Give again, word for word, every line below from the one that has "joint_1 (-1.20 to" through the one that has "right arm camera", both included, and no others.

══ DATA SECTION

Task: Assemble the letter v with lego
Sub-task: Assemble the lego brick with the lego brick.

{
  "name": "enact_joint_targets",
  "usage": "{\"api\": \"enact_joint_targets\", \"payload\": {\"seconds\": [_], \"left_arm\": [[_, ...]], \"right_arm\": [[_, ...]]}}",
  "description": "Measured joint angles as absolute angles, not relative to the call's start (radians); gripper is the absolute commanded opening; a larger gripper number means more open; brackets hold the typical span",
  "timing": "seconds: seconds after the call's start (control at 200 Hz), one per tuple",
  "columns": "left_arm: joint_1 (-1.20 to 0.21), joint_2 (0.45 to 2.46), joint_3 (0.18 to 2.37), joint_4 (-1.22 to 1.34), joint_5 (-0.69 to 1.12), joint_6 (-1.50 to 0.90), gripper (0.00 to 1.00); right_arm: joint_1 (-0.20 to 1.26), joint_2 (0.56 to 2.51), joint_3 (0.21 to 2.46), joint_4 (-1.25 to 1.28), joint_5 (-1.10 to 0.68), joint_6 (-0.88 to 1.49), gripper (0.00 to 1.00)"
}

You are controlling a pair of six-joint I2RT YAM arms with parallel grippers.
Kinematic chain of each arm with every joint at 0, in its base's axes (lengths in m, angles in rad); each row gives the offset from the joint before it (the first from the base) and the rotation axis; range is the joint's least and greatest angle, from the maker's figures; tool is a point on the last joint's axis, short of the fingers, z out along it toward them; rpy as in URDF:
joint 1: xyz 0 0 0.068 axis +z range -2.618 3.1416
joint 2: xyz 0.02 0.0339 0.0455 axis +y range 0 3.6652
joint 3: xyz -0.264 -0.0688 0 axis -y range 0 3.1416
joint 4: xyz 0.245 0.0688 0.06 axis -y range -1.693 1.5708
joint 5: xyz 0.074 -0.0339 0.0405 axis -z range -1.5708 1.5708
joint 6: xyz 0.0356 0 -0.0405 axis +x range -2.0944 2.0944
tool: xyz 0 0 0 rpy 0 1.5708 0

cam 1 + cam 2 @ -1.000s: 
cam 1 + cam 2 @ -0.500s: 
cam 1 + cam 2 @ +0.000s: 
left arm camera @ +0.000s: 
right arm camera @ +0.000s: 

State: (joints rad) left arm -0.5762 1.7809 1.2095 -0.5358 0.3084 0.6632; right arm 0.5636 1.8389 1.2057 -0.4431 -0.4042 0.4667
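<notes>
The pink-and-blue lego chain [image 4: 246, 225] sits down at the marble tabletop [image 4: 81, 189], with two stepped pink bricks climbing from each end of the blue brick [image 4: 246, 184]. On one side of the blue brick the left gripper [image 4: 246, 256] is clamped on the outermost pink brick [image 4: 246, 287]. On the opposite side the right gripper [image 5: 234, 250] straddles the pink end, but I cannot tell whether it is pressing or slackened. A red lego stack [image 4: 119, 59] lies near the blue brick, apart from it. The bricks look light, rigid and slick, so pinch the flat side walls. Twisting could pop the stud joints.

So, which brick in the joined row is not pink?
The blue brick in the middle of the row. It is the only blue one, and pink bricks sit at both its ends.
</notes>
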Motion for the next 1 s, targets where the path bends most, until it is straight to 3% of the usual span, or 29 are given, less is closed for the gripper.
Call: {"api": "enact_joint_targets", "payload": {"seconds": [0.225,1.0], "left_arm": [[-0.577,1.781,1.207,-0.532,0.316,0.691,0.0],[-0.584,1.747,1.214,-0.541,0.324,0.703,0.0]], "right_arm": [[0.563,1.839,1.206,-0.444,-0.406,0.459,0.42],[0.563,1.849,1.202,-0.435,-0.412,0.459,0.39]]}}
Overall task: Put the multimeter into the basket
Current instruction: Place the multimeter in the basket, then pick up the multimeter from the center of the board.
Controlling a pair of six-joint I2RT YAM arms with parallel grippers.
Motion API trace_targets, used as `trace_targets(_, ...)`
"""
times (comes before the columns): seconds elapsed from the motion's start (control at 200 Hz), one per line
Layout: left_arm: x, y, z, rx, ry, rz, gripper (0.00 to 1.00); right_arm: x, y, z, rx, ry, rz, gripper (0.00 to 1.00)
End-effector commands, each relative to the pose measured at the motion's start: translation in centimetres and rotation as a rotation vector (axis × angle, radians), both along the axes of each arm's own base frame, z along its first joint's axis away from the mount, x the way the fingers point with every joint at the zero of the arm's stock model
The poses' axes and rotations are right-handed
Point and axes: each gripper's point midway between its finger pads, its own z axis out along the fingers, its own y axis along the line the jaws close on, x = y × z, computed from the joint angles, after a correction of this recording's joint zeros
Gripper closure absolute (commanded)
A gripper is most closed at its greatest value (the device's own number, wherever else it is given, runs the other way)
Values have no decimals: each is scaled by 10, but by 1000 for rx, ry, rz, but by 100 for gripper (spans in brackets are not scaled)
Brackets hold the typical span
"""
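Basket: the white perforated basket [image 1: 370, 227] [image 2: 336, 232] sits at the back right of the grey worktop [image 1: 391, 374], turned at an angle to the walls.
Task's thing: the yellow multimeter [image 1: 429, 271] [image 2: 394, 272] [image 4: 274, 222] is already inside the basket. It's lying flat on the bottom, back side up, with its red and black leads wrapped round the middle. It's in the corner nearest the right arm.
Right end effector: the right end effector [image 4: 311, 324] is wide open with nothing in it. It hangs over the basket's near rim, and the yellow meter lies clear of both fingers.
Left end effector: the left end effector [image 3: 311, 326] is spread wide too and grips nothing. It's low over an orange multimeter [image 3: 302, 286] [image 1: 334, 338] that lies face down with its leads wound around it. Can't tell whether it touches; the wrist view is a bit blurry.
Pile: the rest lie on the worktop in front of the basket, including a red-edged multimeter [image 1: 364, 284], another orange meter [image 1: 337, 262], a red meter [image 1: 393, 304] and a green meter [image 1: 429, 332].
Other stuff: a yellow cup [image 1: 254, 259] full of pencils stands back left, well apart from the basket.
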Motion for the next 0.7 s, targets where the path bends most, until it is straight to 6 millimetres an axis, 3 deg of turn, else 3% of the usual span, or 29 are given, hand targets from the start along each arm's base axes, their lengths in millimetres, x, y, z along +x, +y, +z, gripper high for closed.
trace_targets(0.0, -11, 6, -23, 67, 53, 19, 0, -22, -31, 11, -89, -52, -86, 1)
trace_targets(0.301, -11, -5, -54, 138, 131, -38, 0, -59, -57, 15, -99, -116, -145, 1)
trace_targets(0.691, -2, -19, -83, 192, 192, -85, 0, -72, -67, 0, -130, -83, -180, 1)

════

_WRITTEN ANSWER_.
  "columns": "left_arm: joint_1 (-1.20 to 0.21), joint_2 (0.45 to 2.46), joint_3 (0.18 to 2.37), joint_4 (-1.22 to 1.34), joint_5 (-0.69 to 1.12), joint_6 (-1.50 to 0.90), gripper (0.00 to 1.00); right_arm: joint_1 (-0.20 to 1.26), joint_2 (0.56 to 2.51), joint_3 (0.21 to 2.46), joint_4 (-1.25 to 1.28), joint_5 (-1.10 to 0.68), joint_6 (-0.88 to 1.49), gripper (0.00 to 1.00)"
}

You are controlling a pair of six-joint I2RT YAM arms with parallel grippers.
Kinematic chain of each arm with every joint at 0, in its base's axes (lengths in m, angles in rad); each row gives the offset from the joint before it (the first from the base) and the rotation axis; range is the joint's least and greatest angle, from the maker's figures; tool is a point on the last joint's axis, short of the fingers, z out along it toward them; rpy as in URDF:
joint 1: xyz 0 0 0.068 axis +z range -2.618 3.1416
joint 2: xyz 0.02 0.0339 0.0455 axis +y range 0 3.6652
joint 3: xyz -0.264 -0.0688 0 axis -y range 0 3.1416
joint 4: xyz 0.245 0.0688 0.06 axis -y range -1.693 1.5708
joint 5: xyz 0.074 -0.0339 0.0405 axis -z range -1.5708 1.5708
joint 6: xyz 0.0356 0 -0.0405 axis +x range -2.0944 2.0944
tool: xyz 0 0 0 rpy 0 1.5708 0

cam 1 + cam 2 @ -1.000s: 
cam 1 + cam 2 @ -0.500s: 
cam 1 + cam 2 @ +0.000s: 
left arm camera @ +0.000s: 
right arm camera @ +0.000s: 

The exercise is complete.